■ What the task requires: Take from the material every line that contains the word "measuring".

■ Collected material:
━━━━━━━━━━

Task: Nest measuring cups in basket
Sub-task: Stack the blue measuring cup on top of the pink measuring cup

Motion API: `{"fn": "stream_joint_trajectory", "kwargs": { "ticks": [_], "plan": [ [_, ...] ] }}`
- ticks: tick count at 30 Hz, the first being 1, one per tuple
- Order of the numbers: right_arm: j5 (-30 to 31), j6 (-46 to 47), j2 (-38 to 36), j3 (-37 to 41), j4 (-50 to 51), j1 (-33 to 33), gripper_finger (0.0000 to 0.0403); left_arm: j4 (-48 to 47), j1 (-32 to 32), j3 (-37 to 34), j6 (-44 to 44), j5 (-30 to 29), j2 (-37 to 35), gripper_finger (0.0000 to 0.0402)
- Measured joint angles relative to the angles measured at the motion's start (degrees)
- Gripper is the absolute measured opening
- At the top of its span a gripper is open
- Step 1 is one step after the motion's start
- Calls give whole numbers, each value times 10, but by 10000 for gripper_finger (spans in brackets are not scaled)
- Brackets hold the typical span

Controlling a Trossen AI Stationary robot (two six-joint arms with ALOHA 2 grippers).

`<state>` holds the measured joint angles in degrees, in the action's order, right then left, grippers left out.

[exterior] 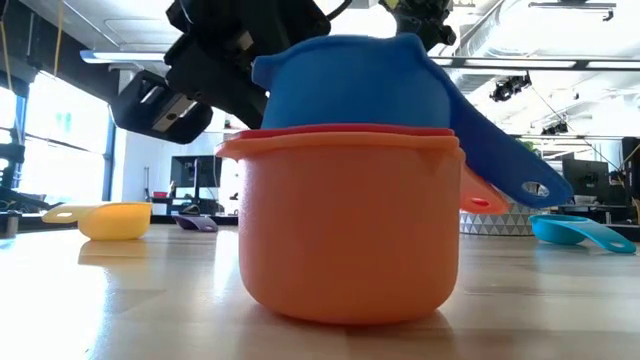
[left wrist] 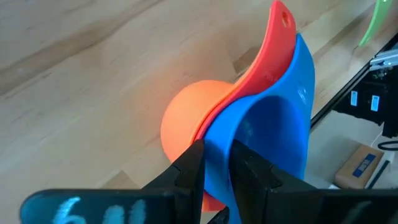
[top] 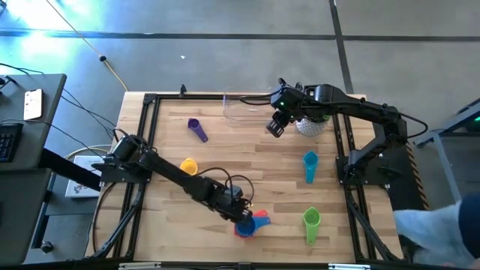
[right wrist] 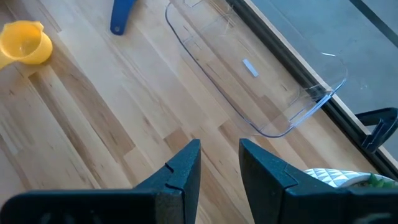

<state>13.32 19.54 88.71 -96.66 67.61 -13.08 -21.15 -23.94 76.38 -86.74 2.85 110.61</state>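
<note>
The blue cup (exterior: 350, 85) sits tilted in the red cup (exterior: 340, 131), which sits in the orange cup (exterior: 345, 230), at the table's near middle. My left gripper (top: 241, 212) is shut on the blue cup (left wrist: 280, 130). The purple cup (top: 197, 129), yellow cup (top: 187, 166), teal cup (top: 310, 165) and green cup (top: 311, 223) lie apart on the table. The clear basket (top: 229, 109) stands at the far edge. My right gripper (top: 275, 126) hovers beside it, narrowly open and empty; it also shows in the right wrist view (right wrist: 219, 152). My left gripper holds the blue cup's wall at the rim (left wrist: 217, 158), on the side away from its handle (left wrist: 301, 68). One finger is inside the cup and one outside. The fingers come slanting down from the table's left. The cup sits tilted in the red cup.
A white pot with a green plant (top: 311, 124) stands just right of my right gripper, next to the basket (right wrist: 261, 127). Black frame rails (top: 146, 142) run round the wooden table. Bare wood lies in the middle between the loose cups.
</note>
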Motion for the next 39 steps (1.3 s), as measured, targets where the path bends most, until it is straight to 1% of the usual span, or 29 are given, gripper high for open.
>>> {"fn": "stream_joint_trajectory", "kwargs": {
  "ticks": [7, 11, 17, 23, 26, 27, 30, 33, 35, 37, 39],
  "plan": [
    [0, -3, 0, 0, 0, 0, 101, 0, 0, 0, 3, 0, 0, 61],
    [0, -3, 0, 0, 0, 0, 101, 1, 4, 0, 15, 17, 0, 61],
    [0, -3, 0, 0, 2, 0, 101, -3, 11, 1, 45, -7, -20, 61],
    [-5, 3, 0, 0, 14, 0, 101, -82, 18, 0, 80, -31, -58, 60],
    [-26, 26, 0, 0, 40, 6, 101, -109, 18, 1, 107, -55, -72, 60],
    [-29, 33, 0, 0, 47, 11, 101, -131, 18, -1, 119, -65, -78, 60],
    [-30, 62, 0, 0, 86, 34, 101, -152, 19, 0, 158, -90, -96, 60],
    [-30, 105, 0, 0, 115, 66, 101, -175, 19, 0, 198, -110, -116, 60],
    [-30, 140, 0, 0, 119, 90, 101, -212, 21, -1, 226, -119, -133, 60],
    [-30, 182, 0, 0, 124, 117, 101, -230, 23, 0, 252, -120, -151, 60],
    [-30, 233, 0, 0, 125, 148, 101, -276, 26, 0, 277, -122, -170, 60]
  ]
}}
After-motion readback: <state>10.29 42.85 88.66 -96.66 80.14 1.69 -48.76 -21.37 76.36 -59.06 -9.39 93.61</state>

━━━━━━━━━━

■ Worked solution:
Task: Nest measuring cups in basket
Sub-task: Stack the blue measuring cup on top of the pink measuring cup

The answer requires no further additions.